WHAT YOU WILL DO: The following data needs to be repeated exactly, with all images excluded.

---- DATA BELOW

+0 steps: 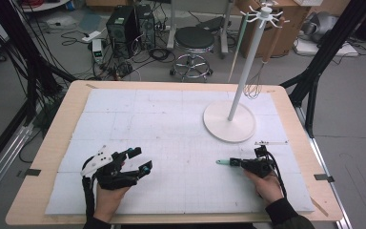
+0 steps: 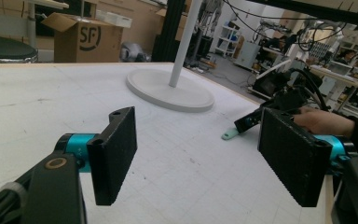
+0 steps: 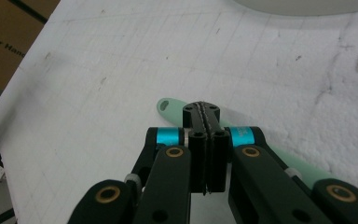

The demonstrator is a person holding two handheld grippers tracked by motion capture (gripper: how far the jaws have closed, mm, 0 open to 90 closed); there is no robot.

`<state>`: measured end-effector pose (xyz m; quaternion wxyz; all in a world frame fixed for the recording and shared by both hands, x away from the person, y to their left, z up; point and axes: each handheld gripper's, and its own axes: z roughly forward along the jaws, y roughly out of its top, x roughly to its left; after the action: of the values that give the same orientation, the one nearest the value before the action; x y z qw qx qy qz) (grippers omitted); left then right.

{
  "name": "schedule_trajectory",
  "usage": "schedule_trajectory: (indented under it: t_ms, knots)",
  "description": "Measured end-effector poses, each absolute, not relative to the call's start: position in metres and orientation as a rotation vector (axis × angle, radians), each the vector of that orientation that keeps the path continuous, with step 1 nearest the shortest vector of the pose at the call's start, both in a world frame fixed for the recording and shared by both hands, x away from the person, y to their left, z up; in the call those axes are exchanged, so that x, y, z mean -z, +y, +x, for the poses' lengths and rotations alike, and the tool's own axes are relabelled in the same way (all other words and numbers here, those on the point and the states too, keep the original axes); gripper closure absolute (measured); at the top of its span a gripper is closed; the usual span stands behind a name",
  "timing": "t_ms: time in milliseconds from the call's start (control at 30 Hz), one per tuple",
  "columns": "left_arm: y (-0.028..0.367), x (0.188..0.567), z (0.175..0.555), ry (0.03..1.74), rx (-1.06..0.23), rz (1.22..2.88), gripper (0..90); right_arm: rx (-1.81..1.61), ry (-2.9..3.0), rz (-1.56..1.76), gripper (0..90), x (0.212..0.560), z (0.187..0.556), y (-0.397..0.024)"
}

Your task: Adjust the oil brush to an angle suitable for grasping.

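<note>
While the mint-green utensil handle (image 3: 279, 161) lies flat on the worktop (image 1: 162, 124) directly under the right hand-held gripper (image 3: 206, 114), its jaws are pressed together above it with nothing pinched. To grasp well, the jaws should probably spread, then straddle the handle near its middle. Well off to that gripper's side, the left hand-held gripper (image 2: 196, 154) hovers spread and empty; the white rack (image 1: 229, 121) stands ahead.

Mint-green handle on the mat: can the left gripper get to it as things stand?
Probably yes. The left gripper stands open with bare mat between it and the mint-green handle. But the shut right gripper sits over the handle, leaving only its tip free.
</note>
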<state>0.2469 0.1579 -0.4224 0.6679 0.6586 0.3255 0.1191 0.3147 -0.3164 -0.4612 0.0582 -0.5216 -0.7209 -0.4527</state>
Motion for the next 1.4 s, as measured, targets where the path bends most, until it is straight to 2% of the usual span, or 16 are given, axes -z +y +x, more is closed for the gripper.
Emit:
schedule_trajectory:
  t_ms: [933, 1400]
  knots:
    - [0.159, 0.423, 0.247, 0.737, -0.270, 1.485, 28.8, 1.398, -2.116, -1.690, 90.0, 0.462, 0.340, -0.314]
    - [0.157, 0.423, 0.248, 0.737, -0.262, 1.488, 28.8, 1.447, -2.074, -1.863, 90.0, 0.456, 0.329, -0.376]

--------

RESPONSE TO THIS TASK:
+0 steps: 
+0 steps: 
+0 steps: 

The demonstrator is a person holding two handheld grippers tracked by motion capture (gripper: how far the jaws have closed, mm, 0 open to 90 closed); there is no robot.

`<state>`: measured end-effector pose (xyz m; quaternion wxyz; all in a world frame fixed for the recording and shared by both hands, x away from the person, y to their left, z up; point and axes: each handheld gripper's, and its own axes: z roughly forward along the jaws, y roughly out of its top, x roughly to its left; after the action: of the values that give the same orientation, the one nearest the value before the action; x y z qw qx qy qz) (grippers omitted); left then right.

{
  "name": "schedule_trajectory",
  "usage": "schedule_trajectory: (indented under it: t_ms, knots)",
  "description": "Measured end-effector poses, each absolute, not relative to the call's start: position in metres and orientation as a rotation vector (axis × angle, radians), each the vector of that orientation that keeps the path continuous, with step 1 nearest the shortest vector of the pose at the call's start, both in a world frame fixed for the recording and shared by both hands, x away from the person, y to their left, z up; in the call those axes are exchanged, so that x, y, z mean -z, +y, +x, for the poses' lengths and rotations alike, and the tool's own axes are relabelled in the same way (all other words and numbers here, those on the point and the states too, keep the original axes); gripper closure absolute (measured); at the top of its span a gripper is closed; the usual span stands behind a name",
  "timing": "t_ms: time in milliseconds from the call's start (control at 30 Hz), one per tuple",
  "columns": "left_arm: y (-0.028..0.367), x (0.188..0.567), z (0.175..0.555), ry (0.03..1.74), rx (-1.06..0.23), rz (1.22..2.88), gripper (0..90); right_arm: rx (-1.81..1.61), ry (-2.9..3.0), rz (-1.56..1.76), gripper (0..90), x (0.212..0.560), z (0.187..0.556), y (-0.397..0.024)"
}

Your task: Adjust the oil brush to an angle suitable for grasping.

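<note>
While the mint-green utensil handle (image 3: 279, 161) lies flat on the worktop (image 1: 162, 124) directly under the right hand-held gripper (image 3: 206, 114), its jaws are pressed together above it with nothing pinched. To grasp well, the jaws should probably spread, then straddle the handle near its middle. Well off to that gripper's side, the left hand-held gripper (image 2: 196, 154) hovers spread and empty; the white rack (image 1: 229, 121) stands ahead.

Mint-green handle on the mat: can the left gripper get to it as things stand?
Probably yes. The left gripper stands open with bare mat between it and the mint-green handle. But the shut right gripper sits over the handle, leaving only its tip free.
</note>
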<state>0.2469 0.1579 -0.4224 0.6679 0.6586 0.3255 0.1191 0.3147 -0.3164 -0.4612 0.0582 -0.5216 -0.7209 -0.4527</state>
Motion for the next 1.4 s, as measured, targets where the path bends most, until it is straight to 2% of the usual span, or 16 are given, axes -z +y +x, more is closed for the gripper.
Emit:
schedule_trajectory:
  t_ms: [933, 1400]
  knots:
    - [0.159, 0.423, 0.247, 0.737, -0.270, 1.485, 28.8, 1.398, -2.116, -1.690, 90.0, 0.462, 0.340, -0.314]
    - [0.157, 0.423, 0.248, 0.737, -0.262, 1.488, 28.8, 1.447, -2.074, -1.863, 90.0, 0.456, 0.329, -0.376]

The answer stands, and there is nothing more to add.